Segment Open

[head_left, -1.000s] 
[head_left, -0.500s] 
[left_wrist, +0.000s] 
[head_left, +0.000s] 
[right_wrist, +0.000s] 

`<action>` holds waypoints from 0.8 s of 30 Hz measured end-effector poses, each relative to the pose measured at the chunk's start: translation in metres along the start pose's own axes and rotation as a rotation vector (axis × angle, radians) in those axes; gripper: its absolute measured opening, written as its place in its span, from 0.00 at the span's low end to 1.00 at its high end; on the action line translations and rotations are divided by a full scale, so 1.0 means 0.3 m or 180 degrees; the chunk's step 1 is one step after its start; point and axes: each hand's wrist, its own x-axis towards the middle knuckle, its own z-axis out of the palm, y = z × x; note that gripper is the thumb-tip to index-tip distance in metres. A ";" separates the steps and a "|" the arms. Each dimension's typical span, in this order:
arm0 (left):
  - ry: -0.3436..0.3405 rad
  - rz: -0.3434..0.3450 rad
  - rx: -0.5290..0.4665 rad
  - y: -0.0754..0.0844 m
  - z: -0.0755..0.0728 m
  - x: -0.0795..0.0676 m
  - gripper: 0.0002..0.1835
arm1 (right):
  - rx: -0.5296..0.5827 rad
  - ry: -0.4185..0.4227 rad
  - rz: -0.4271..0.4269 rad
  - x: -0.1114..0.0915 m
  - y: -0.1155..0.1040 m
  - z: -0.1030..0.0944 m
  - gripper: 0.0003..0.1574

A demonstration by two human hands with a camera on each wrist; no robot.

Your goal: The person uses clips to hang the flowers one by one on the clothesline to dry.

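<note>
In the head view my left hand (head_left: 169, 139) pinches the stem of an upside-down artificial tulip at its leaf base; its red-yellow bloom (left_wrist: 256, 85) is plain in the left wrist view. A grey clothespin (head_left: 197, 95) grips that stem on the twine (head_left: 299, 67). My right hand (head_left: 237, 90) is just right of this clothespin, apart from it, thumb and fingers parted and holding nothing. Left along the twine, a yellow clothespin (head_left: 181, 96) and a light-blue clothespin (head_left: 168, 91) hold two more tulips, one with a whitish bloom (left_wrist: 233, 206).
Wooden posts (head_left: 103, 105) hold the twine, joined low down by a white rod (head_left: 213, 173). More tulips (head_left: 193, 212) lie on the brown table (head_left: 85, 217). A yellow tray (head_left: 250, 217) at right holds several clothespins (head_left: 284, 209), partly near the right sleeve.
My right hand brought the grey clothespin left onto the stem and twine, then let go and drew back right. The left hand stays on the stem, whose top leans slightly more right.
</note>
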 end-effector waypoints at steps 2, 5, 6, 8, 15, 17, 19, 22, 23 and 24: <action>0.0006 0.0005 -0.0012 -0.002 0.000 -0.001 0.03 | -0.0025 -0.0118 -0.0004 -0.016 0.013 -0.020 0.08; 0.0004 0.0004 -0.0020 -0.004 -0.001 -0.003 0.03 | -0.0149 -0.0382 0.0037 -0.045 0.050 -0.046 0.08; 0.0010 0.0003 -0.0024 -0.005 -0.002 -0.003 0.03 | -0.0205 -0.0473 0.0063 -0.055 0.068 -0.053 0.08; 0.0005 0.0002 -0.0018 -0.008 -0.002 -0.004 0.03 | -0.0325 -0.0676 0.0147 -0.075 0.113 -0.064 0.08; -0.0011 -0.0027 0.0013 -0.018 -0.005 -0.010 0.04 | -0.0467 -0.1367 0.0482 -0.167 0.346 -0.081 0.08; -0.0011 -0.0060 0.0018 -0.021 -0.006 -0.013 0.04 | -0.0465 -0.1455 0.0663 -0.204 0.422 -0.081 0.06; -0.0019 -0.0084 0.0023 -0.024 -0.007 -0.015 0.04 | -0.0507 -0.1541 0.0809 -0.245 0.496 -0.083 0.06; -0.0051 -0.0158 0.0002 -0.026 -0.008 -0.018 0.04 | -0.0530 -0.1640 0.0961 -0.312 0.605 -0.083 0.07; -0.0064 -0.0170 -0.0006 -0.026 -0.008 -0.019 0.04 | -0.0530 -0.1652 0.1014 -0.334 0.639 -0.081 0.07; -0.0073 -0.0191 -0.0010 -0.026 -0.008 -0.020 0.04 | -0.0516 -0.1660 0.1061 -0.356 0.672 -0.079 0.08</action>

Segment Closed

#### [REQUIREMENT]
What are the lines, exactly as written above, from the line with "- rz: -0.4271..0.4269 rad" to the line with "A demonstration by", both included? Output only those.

#### [RESULT OF THE TASK]
  - rz: -0.4271..0.4269 rad
  - x: -0.1114..0.0915 m
  - y: -0.1155..0.1040 m
  - z: -0.1030..0.0944 m
  - gripper: 0.0003..0.1574

A demonstration by two human hands with a camera on each wrist; no robot.

The response to this exercise is now complete.